[web-4] Remote code execution (RCE) on shop.edu.stf

Description

Obtain RCE on the host shop.edu.stf (10.124.1.238) through arbitrary file upload.

To get the flag, run the script /home/rceflag.

First, I ran an Nmap scan on the target host

Open Ports: 22, 80

PORT   STATE SERVICE VERSION
22/tcp open  ssh     OpenSSH 8.4p1 Debian 5+deb11u2 (protocol 2.0)
| ssh-hostkey: 
|   3072 e7:a7:68:5a:e0:55:db:96:7f:b9:aa:5e:30:72:bf:f8 (RSA)
|   256 1d:75:9d:23:c6:58:40:c1:7d:ec:0f:7b:ff:6f:66:34 (ECDSA)
|_  256 df:54:3c:65:6f:e8:f8:ce:e0:fd:17:87:89:c1:fd:85 (ED25519)
80/tcp open  http    Apache httpd 2.4.56 ((Debian))
|_http-title: BCORE Admin Dashboard Template | Login Page
|_http-server-header: Apache/2.4.56 (Debian)
Service Info: OS: Linux; CPE: cpe:/o:linux:linux_kernel

Service detection performed.

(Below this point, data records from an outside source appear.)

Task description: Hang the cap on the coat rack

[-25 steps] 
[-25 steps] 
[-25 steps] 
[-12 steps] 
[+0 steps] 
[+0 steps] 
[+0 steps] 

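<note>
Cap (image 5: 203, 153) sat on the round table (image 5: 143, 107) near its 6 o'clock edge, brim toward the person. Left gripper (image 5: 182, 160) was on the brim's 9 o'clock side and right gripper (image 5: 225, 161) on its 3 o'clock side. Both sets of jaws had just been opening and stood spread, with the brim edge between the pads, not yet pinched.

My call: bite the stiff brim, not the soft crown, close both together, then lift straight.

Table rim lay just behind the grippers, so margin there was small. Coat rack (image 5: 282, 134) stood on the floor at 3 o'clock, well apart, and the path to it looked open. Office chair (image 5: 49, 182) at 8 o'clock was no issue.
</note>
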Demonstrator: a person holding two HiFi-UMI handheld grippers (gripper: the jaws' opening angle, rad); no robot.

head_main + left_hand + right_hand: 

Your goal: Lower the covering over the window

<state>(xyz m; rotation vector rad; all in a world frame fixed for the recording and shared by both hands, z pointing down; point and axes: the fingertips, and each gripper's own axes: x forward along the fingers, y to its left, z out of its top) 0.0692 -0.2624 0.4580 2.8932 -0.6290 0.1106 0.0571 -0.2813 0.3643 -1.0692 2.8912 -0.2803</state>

Please report any incorrect results at <https://nmap.org/submit/> .
Nmap done: 1 IP address (1 host up) scanned in 328.36 seconds

Next, I ran ffuf scan to enumerate directories

┌──(kali㉿kali)-[~/Downloads]
└─$ ffuf -u <http://shop.edu.stf/FUZZ> -w /usr/share/wordlists/dirb/common.txt         

        /'___\\  /'___\\           /'___\\       
       /\\ \\__/ /\\ \\__/  __  __  /\\ \\__/       
       \\ \\ ,__\\\\ \\ ,__\\/\\ \\/\\ \\ \\ \\ ,__\\      
        \\ \\ \\_/ \\ \\ \\_/\\ \\ \\_\\ \\ \\ \\ \\_/      
         \\ \\_\\   \\ \\_\\  \\ \\____/  \\ \\_\\       
          \\/_/    \\/_/   \\/___/    \\/_/       

       v2.1.0-dev
________________________________________________

 :: Method           : GET
 :: URL              : <http://shop.edu.stf/FUZZ>
 :: Wordlist         : FUZZ: /usr/share/wordlists/dirb/common.txt
 :: Follow redirects : false
 :: Calibration      : false
 :: Timeout          : 10
 :: Threads          : 40
 :: Matcher          : Response status: 200-299,301,302,307,401,403,405,500
________________________________________________

                        [Status: 200, Size: 4118, Words: 875, Lines: 92, Duration: 211ms]
.htpasswd               [Status: 403, Size: 277, Words: 20, Lines: 10, Duration: 3562ms]
.hta                    [Status: 403, Size: 277, Words: 20, Lines: 10, Duration: 3563ms]
.htaccess               [Status: 403, Size: 277, Words: 20, Lines: 10, Duration: 4557ms]
assets                  [Status: 301, Size: 313, Words: 20, Lines: 10, Duration: 208ms]
db                      [Status: 301, Size: 309, Words: 20, Lines: 10, Duration: 206ms]
index.html              [Status: 200, Size: 4118, Words: 875, Lines: 92, Duration: 209ms]
index.php               [Status: 200, Size: 2488, Words: 471, Lines: 68, Duration: 210ms]
server-status           [Status: 403, Size: 277, Words: 20, Lines: 10, Duration: 209ms]
:: Progress: [4615/4615] :: Job [1/1] :: 193 req/sec :: Duration: [0:00:27] :: Errors: 0 ::

I discovered several interesting directories, including a hellophones.sql database file on /db containing information about users, products, and other data.

Browsing to the URL, I first landed on the index.html page. When I tried to enter a username or password, or register a user, there was no response.